Aim of the exercise -
Please find all lines in the data that hold the string "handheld" and copy them.

Data for processing -

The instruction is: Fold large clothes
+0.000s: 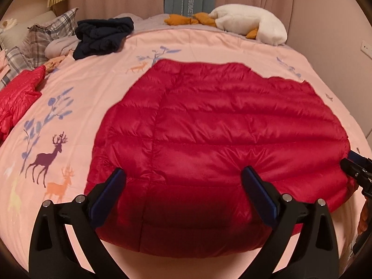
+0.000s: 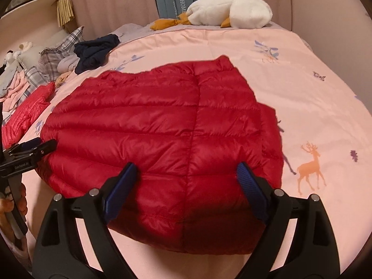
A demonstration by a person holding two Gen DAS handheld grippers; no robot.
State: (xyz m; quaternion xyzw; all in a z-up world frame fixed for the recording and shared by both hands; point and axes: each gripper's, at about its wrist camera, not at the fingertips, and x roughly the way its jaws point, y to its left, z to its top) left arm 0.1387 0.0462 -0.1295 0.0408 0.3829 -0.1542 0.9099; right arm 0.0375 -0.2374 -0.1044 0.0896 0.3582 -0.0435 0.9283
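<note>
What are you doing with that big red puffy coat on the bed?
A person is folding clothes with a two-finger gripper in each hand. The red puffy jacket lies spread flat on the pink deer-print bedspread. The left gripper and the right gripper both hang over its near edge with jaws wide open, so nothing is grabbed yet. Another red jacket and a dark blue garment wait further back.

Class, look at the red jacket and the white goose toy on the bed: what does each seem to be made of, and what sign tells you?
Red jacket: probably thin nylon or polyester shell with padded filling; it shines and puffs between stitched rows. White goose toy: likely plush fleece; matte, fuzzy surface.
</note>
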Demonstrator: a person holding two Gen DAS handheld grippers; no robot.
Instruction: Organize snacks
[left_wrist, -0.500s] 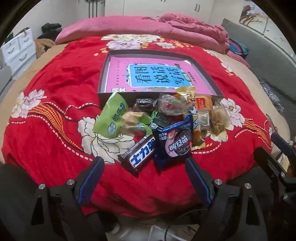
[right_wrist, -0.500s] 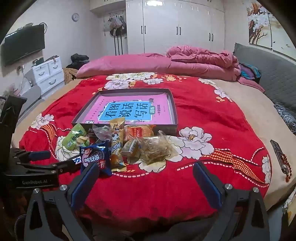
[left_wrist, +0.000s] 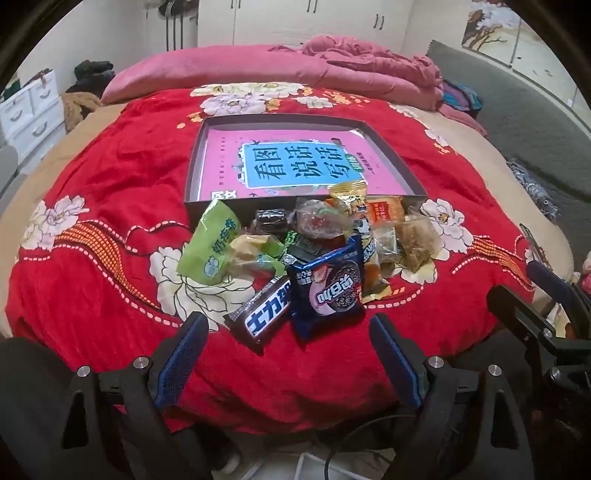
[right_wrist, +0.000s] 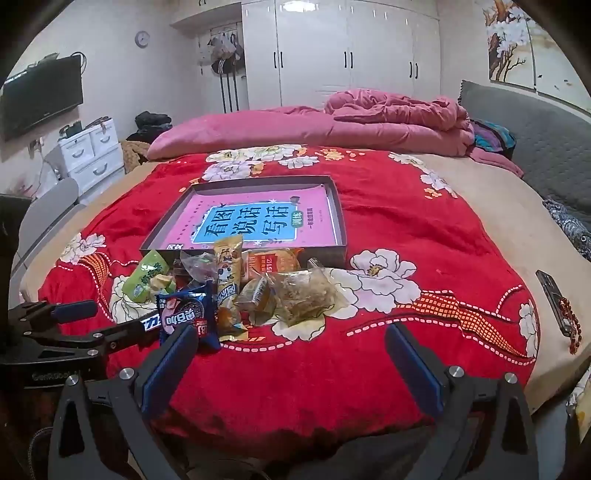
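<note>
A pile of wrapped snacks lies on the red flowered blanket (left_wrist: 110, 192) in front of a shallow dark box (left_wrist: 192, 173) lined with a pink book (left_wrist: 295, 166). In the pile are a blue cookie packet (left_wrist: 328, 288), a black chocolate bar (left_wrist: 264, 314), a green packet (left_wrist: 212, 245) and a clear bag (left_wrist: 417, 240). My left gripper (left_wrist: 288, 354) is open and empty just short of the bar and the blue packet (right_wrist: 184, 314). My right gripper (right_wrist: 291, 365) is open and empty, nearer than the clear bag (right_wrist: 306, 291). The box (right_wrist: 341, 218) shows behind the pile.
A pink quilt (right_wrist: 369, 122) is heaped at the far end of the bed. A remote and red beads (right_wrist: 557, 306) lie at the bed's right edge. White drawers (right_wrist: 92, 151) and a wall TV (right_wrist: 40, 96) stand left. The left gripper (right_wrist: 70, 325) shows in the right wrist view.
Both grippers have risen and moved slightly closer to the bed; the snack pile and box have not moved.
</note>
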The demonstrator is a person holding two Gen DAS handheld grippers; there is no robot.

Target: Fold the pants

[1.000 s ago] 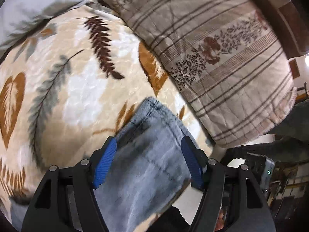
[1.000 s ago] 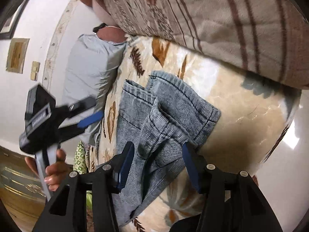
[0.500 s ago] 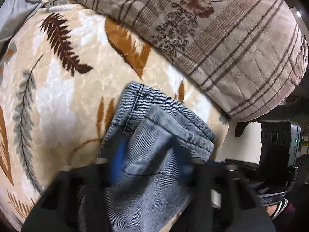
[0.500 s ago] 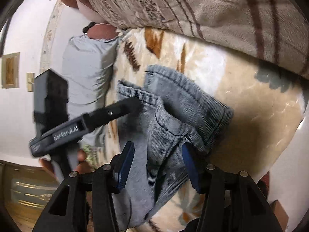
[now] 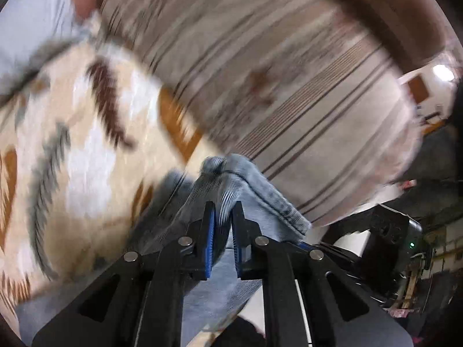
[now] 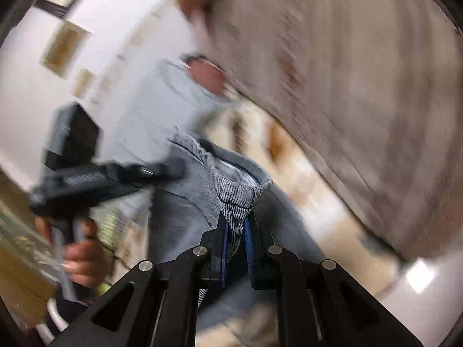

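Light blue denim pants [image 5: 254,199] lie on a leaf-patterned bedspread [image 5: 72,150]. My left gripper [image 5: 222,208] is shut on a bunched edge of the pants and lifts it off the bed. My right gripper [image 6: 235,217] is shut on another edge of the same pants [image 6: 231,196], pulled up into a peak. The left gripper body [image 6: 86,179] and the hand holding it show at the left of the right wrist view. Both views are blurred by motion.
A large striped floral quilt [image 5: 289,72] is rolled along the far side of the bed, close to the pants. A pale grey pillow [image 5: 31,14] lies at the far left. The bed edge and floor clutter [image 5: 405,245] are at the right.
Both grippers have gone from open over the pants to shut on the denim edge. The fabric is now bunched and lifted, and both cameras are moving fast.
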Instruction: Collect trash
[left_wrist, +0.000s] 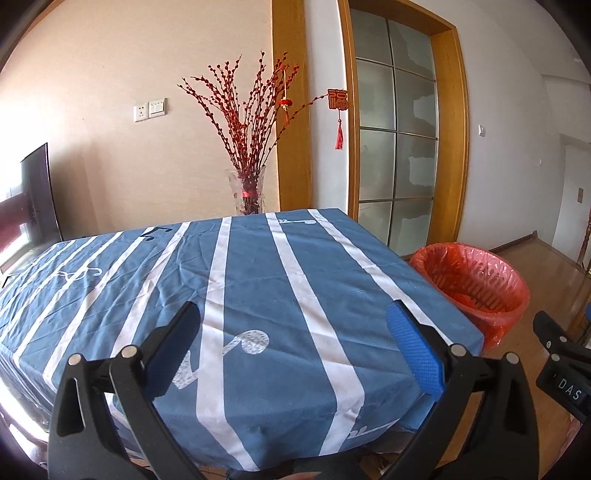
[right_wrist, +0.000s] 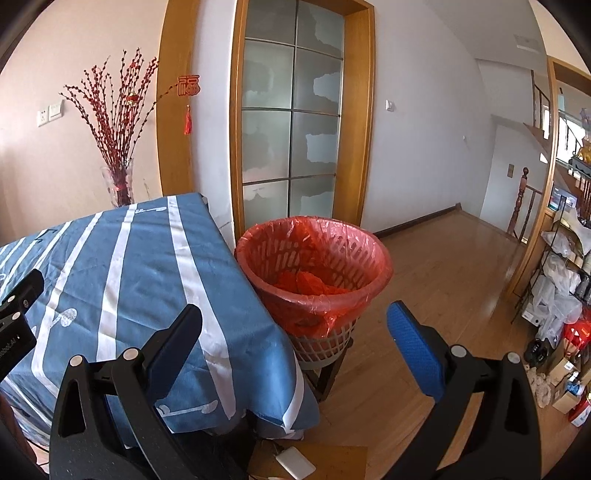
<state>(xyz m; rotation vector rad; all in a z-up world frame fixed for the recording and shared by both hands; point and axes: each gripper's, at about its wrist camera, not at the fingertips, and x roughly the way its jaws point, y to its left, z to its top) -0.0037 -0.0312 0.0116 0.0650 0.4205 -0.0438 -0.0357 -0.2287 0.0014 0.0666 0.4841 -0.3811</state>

Written solution -
A demonstration by a person holding two Gen DAS handheld grippers; no robot.
Demonstrator: a person holding two Gen DAS handheld grippers; no robot.
The demonstrator is a person holding two Gen DAS handheld grippers; there is no robot.

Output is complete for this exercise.